Validate that a trajectory file or directory conforms to the expected format.

python -m contextbench.process_trajectories validate path/to/pred.jsonl

merge

Merge multiple trajectory sources into a single JSONL file.

python -m contextbench.process_trajectories merge traj/agentless/ traj/mini-swe-agent/ -o merged.jsonl --dedupe

--dedupe deduplicates by instance_id.

stats

Print trajectory statistics (instance count, steps, files).

python -m contextbench.process_trajectories stats pred.jsonl

Evaluation: Use the converted JSONL output with python -m contextbench.evaluate for evaluation. See the user guide for the full workflow.

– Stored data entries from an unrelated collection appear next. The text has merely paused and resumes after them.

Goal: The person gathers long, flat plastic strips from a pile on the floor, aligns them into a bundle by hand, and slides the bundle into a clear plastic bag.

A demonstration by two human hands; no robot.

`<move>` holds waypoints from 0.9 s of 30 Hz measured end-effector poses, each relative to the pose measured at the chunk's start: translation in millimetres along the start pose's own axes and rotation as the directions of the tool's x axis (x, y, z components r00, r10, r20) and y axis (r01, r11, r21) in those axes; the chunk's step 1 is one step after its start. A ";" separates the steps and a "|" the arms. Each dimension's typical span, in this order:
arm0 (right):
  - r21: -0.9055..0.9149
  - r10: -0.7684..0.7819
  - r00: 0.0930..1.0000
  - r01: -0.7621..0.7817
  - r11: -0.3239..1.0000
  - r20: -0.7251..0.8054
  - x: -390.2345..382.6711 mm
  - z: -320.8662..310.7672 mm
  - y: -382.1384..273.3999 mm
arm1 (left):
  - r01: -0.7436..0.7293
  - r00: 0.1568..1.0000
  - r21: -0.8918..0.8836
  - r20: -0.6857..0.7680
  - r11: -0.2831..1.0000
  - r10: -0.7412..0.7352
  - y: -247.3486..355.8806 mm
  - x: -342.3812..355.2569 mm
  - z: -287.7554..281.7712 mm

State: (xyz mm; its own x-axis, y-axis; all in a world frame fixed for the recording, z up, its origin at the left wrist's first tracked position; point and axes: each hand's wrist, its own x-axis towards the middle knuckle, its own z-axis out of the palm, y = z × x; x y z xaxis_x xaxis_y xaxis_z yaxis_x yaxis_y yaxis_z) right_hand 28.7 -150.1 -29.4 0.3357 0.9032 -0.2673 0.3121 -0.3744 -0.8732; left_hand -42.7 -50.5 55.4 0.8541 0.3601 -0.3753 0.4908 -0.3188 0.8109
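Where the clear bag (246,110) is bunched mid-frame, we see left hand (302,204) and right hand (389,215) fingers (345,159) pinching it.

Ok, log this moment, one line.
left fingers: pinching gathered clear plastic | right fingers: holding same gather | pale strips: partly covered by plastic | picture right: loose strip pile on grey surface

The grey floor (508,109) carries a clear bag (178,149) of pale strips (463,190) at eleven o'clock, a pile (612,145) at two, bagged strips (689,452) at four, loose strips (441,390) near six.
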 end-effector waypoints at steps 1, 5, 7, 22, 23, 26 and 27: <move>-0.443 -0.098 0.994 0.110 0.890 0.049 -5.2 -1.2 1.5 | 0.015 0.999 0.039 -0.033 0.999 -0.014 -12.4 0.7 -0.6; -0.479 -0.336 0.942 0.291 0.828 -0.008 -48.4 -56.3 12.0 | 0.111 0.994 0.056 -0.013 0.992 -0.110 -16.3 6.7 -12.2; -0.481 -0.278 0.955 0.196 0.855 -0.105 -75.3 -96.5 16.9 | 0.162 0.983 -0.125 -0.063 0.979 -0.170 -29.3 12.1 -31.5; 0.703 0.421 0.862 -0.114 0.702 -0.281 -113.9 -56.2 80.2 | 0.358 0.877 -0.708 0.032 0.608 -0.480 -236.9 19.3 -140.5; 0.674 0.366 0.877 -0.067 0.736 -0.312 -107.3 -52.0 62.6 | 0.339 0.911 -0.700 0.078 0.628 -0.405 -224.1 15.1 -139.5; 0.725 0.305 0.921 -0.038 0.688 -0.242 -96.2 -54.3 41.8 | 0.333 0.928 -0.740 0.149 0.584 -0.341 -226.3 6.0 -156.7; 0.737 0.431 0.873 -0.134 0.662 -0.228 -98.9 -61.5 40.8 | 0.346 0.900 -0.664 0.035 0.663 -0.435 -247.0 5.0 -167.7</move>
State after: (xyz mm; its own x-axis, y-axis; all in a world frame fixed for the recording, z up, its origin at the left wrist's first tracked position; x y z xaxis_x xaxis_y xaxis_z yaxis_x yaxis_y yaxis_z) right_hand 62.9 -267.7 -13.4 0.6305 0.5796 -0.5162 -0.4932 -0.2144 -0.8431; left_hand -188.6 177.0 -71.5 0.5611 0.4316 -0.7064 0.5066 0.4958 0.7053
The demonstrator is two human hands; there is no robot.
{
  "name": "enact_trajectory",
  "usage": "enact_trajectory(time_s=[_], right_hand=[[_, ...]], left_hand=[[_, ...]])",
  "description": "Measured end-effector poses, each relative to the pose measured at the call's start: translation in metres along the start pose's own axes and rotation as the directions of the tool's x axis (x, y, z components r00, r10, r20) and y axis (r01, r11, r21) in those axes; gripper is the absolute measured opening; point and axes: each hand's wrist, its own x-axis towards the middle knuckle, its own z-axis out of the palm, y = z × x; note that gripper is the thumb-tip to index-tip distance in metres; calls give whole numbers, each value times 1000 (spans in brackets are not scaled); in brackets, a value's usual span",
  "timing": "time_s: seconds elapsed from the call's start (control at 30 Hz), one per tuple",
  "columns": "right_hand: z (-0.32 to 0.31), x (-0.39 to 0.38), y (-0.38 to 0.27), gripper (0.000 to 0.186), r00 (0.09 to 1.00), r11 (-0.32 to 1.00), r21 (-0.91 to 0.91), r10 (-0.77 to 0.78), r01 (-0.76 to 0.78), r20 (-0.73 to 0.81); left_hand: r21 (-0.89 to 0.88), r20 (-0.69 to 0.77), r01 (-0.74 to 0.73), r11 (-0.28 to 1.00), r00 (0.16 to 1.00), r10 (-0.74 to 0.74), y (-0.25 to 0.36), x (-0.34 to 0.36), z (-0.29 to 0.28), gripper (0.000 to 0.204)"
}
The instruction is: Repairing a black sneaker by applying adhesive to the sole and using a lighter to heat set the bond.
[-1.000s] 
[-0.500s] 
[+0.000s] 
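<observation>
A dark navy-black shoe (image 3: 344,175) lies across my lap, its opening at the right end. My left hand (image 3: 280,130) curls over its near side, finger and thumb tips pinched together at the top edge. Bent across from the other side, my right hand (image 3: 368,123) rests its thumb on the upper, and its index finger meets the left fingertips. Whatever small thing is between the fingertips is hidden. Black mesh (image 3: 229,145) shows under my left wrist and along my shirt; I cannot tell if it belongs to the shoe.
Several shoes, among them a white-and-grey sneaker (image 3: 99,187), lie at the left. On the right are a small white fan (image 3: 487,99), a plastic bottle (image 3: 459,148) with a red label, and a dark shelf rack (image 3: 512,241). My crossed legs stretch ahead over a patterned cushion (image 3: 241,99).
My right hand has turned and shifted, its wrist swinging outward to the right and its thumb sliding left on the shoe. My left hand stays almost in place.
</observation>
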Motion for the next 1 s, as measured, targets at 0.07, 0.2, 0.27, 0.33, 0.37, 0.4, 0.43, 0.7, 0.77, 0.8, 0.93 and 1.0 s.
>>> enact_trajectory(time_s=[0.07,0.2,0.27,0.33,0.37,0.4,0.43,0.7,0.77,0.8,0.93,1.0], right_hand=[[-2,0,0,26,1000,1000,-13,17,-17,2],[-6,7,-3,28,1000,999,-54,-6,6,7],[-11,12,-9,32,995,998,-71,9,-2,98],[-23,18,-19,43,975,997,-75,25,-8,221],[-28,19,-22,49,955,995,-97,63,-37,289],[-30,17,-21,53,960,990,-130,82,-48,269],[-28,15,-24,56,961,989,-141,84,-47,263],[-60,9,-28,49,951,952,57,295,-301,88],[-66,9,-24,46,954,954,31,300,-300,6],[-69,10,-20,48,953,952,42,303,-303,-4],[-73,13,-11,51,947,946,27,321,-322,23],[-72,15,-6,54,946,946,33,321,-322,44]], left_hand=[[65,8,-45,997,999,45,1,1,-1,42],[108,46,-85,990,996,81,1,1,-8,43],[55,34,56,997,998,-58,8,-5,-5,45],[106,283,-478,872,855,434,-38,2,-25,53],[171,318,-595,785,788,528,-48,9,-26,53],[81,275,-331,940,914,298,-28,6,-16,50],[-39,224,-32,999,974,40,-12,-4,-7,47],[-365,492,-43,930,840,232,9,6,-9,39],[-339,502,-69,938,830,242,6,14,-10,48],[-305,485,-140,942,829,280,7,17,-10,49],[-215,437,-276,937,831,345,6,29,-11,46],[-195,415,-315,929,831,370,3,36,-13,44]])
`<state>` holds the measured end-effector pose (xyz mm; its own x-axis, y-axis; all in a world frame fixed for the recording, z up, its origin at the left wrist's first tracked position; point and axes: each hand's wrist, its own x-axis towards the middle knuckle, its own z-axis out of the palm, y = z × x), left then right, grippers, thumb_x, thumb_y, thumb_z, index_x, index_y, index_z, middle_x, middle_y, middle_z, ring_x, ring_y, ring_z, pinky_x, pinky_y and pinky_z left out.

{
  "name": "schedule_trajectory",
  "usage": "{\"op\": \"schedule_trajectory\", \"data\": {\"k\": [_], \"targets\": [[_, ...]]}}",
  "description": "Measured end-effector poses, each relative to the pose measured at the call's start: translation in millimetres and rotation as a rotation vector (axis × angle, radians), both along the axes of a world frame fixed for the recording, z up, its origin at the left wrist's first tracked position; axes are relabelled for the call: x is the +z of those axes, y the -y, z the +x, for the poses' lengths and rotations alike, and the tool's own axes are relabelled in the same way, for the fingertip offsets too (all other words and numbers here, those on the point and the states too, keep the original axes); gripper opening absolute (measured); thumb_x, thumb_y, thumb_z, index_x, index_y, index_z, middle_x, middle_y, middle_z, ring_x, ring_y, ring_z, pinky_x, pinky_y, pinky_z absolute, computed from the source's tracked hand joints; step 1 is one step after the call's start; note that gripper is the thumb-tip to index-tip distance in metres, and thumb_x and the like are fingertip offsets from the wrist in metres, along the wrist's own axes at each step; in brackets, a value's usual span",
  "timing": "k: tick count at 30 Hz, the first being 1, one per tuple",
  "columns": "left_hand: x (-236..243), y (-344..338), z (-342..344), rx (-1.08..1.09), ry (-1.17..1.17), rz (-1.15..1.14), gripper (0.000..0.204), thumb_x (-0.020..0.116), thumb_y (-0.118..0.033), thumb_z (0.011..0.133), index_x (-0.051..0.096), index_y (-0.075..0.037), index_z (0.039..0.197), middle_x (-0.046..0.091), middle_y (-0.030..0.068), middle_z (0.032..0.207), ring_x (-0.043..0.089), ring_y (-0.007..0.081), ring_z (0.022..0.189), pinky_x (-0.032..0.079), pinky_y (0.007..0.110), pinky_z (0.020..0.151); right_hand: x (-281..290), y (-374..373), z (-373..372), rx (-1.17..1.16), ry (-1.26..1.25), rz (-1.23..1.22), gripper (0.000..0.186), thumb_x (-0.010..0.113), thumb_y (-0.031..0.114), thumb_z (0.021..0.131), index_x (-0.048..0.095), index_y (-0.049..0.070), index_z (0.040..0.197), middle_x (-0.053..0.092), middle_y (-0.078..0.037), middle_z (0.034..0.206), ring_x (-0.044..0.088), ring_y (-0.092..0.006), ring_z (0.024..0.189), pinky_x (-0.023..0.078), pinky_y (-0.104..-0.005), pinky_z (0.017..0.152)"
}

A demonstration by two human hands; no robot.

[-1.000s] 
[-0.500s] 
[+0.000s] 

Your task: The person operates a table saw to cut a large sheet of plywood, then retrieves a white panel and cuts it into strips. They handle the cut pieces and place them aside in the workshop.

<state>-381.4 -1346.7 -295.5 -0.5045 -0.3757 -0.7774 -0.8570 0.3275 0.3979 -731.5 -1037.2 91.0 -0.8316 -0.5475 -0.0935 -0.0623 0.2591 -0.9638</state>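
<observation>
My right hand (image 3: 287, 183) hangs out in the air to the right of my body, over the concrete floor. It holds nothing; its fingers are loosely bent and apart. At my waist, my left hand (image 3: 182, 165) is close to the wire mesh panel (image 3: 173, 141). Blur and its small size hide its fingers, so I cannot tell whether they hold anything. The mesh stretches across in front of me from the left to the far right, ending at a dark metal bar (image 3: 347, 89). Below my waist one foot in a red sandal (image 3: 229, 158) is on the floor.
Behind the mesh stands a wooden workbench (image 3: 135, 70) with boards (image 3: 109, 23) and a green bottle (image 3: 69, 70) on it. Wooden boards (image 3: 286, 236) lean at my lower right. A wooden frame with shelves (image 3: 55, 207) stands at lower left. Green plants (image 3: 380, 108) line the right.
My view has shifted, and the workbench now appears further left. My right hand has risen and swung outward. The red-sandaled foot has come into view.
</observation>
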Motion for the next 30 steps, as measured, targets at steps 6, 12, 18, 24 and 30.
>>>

Custom Parser (For Your Own Agent)

If your agent format is not in the built-in list, edit contextbench/parsers/custom_parser.py and implement the parse_custom(path: str) -> List[dict] function to parse your trajectory format.

Steps:

  1. Open contextbench/parsers/custom_parser.py.
  2. Replace the stub implementation of parse_custom with your parsing logic.
  3. Ensure each returned dict has:
    • instance_id (str): e.g. "owner__repo-12345"
    • traj_data (dict): with pred_steps, pred_files, pred_spans (see unified format below)
    • model_patch (str, optional): for EditLoc metrics

Example implementation:

def parse_custom(path: str) -> List[dict]:
    import json
    import os
    results = []
    # If path is a directory, iterate instance subdirs
    if os.path.isdir(path):
        for d in os.listdir(path):
            instance_dir = os.path.join(path, d)
            # Parse your format and build traj_data
            traj_data = {"pred_steps": [...], "pred_files": [...], "pred_spans": {...}}
            results.append({"instance_id": d, "traj_data": traj_data, "model_patch": ""})
    # If path is a file (e.g. JSONL), read and convert each line
    else:
        with open(path) as f:
            for line in f:
                data = json.loads(line)
                # Convert your format to traj_data
                results.append({...})
    return results

Usage after editing:

python -m contextbench.process_trajectories convert -i /path/to/your/output -o pred.jsonl --agent custom

Unified Format

The internal format used by ContextBench:

{
  "instance_id": "owner__repo-1234",
  "traj_data": {
    "pred_steps": [{"files": [...], "spans": {...}, "symbols": {...}}, ...],
    "pred_files": [...],
    "pred_spans": {"file_path": [{"type": "line", "start": 1, "end": 10}, ...]}
  },
  "model_patch": "..."
}

This format is accepted by contextbench.evaluate for evaluation.